Stored items from a collection:

┄┄┄┄┄┄┄┄┄┄┄┄┄┄┄┄┄┄┄┄

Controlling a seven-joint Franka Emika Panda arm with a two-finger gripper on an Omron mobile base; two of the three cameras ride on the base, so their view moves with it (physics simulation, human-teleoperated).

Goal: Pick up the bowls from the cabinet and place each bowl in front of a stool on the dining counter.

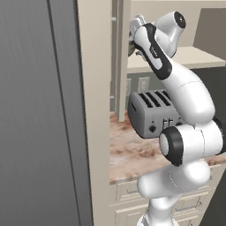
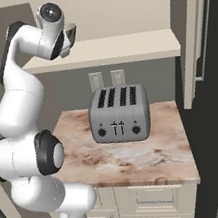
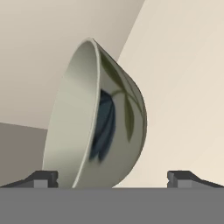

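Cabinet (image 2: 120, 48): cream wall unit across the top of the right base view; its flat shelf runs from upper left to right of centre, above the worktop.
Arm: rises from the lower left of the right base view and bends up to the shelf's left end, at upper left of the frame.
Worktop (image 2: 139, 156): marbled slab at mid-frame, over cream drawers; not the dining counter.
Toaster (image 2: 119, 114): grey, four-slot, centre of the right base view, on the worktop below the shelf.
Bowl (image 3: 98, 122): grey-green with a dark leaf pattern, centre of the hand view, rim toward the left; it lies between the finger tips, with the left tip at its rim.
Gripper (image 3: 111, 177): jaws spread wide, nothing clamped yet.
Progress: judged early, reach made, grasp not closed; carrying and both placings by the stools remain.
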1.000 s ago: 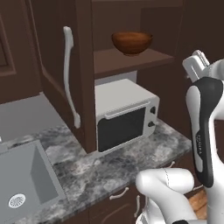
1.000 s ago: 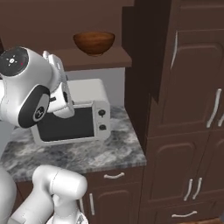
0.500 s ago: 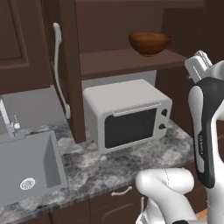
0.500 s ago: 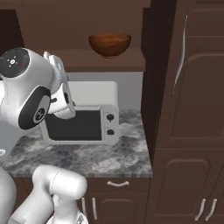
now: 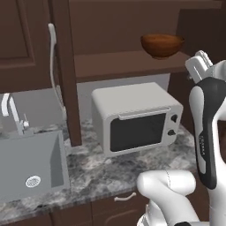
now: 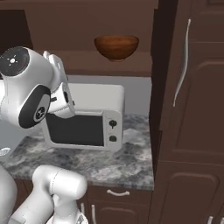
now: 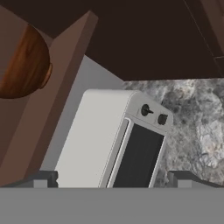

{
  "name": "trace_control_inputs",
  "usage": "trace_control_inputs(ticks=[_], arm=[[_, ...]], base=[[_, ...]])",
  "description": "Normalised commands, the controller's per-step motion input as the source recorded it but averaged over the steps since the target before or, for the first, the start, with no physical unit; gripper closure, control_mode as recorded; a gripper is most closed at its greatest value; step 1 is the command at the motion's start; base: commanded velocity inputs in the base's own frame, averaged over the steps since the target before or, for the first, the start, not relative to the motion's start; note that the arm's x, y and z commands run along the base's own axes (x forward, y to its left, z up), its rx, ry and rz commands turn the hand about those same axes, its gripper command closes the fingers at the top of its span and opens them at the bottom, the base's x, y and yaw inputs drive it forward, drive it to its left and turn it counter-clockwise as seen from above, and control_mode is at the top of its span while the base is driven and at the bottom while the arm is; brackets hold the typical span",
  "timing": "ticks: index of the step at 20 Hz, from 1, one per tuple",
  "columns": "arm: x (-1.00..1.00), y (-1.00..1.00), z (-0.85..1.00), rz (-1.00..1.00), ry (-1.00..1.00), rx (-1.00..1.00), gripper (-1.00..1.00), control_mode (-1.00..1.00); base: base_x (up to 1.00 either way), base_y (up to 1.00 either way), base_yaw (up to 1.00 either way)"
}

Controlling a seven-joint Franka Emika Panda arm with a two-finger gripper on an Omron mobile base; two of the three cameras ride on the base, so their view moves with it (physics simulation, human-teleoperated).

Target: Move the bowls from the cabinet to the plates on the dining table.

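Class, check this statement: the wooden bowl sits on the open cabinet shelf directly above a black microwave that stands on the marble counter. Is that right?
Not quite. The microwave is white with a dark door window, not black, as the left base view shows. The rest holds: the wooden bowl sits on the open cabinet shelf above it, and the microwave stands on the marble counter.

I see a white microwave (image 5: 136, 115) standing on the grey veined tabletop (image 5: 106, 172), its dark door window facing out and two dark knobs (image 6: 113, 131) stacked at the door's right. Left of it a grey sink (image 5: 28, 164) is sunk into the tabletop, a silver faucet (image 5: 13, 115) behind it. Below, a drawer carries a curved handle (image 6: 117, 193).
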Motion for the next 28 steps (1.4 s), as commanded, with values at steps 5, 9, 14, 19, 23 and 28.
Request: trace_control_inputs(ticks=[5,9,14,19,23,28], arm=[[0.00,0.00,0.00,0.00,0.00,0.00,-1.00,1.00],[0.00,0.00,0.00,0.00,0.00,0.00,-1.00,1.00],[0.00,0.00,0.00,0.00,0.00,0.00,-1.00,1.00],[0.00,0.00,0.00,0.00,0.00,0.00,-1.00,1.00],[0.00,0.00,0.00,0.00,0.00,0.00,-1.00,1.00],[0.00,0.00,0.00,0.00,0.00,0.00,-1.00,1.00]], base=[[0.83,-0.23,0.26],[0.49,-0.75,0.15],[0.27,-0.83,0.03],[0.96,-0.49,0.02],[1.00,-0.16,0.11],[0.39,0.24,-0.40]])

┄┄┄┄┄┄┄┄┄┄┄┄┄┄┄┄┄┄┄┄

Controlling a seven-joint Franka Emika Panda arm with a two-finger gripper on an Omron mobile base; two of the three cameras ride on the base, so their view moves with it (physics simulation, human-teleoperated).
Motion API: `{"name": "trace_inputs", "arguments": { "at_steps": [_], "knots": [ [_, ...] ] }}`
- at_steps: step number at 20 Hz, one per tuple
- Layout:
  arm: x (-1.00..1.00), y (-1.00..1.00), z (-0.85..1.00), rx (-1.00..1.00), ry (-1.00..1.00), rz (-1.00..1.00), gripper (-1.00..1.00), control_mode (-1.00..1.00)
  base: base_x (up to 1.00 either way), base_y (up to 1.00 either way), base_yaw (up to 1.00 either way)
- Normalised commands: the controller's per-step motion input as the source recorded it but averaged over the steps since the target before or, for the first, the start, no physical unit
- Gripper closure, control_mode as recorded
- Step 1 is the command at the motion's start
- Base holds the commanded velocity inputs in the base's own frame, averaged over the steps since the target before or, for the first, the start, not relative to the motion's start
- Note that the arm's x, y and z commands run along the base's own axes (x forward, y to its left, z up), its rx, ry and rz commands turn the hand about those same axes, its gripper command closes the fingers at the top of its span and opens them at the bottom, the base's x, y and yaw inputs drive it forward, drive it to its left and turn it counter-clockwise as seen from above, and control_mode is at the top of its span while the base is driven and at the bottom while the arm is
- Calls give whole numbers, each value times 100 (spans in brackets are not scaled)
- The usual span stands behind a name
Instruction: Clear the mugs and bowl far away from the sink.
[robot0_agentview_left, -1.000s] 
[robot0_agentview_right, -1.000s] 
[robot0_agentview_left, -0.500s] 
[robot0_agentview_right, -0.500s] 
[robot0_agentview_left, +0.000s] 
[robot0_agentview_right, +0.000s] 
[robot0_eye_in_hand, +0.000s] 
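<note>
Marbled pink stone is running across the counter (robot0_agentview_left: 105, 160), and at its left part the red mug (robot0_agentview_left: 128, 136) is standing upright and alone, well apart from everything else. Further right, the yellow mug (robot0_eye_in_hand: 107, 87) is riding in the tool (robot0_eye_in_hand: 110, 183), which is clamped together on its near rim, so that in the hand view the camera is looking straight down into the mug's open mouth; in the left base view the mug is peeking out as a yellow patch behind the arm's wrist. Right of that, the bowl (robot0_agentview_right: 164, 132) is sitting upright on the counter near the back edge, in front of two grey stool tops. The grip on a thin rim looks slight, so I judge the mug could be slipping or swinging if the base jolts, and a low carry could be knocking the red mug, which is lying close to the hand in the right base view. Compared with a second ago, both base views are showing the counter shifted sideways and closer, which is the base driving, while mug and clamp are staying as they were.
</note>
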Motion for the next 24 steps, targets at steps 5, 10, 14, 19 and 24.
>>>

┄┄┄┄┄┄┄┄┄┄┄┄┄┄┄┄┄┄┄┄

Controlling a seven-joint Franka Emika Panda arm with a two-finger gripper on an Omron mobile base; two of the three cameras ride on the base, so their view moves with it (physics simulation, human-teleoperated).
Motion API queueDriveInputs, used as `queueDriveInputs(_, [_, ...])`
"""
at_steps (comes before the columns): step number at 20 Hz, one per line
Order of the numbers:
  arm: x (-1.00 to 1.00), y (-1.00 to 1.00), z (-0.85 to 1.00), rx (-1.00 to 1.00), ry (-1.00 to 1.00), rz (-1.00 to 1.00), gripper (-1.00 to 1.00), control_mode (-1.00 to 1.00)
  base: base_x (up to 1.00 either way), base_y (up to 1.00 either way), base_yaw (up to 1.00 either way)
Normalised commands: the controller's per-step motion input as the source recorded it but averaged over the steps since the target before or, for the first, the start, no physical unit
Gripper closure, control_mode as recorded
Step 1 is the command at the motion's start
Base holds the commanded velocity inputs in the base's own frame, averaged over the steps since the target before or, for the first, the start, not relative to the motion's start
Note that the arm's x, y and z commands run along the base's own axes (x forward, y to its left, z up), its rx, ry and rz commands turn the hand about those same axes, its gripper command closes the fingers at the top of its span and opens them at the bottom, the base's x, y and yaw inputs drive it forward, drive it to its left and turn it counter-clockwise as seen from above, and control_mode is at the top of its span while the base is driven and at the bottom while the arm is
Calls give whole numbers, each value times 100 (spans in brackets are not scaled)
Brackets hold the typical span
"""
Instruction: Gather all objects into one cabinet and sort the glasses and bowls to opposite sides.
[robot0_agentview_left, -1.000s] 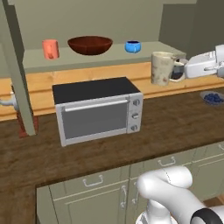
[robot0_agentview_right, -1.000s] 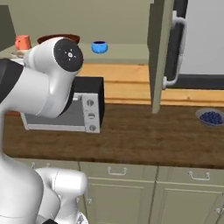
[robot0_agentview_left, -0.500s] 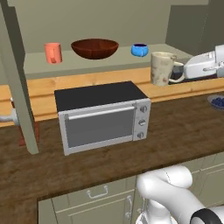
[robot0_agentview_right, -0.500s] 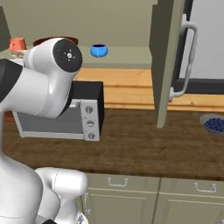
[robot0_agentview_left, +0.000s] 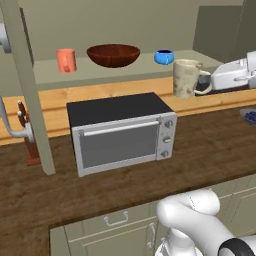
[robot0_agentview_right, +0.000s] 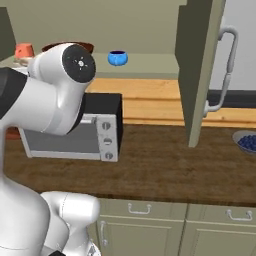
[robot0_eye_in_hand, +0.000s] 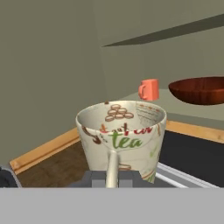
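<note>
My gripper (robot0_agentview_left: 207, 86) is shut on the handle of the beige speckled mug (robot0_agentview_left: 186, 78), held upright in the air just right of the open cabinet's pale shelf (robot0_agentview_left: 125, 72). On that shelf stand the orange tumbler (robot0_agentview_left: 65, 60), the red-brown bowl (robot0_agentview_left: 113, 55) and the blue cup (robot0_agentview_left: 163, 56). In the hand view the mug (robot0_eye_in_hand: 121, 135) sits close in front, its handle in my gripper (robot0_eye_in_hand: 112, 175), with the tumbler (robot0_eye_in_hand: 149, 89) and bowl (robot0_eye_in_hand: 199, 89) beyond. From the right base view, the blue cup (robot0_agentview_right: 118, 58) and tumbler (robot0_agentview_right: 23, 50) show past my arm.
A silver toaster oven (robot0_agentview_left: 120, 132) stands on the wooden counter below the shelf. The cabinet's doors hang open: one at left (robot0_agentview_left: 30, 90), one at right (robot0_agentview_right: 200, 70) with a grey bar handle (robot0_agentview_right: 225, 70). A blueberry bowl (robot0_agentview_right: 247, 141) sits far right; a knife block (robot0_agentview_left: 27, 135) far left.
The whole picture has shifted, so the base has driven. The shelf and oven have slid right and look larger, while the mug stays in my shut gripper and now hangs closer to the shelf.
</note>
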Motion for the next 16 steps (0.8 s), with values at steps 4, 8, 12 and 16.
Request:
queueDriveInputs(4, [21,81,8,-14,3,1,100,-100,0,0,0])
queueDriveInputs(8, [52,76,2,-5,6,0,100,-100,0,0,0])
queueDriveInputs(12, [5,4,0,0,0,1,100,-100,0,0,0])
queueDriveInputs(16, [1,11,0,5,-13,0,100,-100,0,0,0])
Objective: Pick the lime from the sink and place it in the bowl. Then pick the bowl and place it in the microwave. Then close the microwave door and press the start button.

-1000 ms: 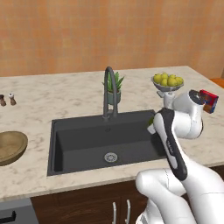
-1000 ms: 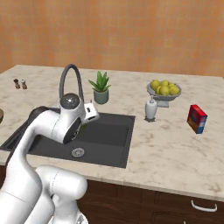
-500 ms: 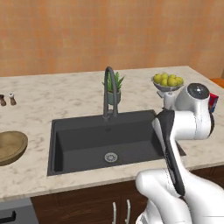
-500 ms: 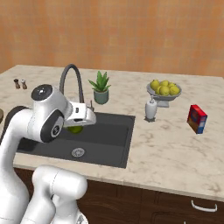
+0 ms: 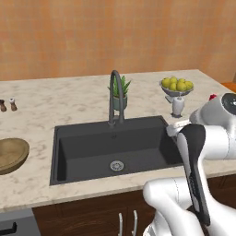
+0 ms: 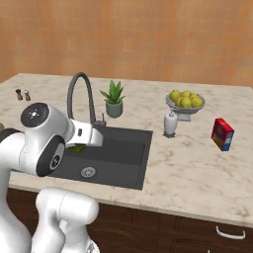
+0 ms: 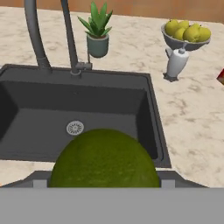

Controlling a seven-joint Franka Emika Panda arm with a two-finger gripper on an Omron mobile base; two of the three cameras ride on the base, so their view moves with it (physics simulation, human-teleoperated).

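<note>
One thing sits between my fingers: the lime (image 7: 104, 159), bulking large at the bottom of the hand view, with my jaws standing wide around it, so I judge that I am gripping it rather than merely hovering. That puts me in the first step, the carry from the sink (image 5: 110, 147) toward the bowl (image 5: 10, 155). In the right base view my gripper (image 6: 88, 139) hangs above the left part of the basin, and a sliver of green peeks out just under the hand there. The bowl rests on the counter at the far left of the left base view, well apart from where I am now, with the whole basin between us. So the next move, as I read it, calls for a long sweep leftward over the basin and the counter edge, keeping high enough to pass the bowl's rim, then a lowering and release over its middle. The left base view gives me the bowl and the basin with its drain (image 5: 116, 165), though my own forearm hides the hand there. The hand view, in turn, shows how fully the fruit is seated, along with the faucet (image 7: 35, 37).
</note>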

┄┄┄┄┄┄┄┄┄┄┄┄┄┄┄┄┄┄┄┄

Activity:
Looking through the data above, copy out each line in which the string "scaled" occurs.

Exercise result:
- Calls give whole numbers, each value times 100 (spans in brackets are not scaled)
Calls give whole numbers, each value times 100 (spans in brackets are not scaled)

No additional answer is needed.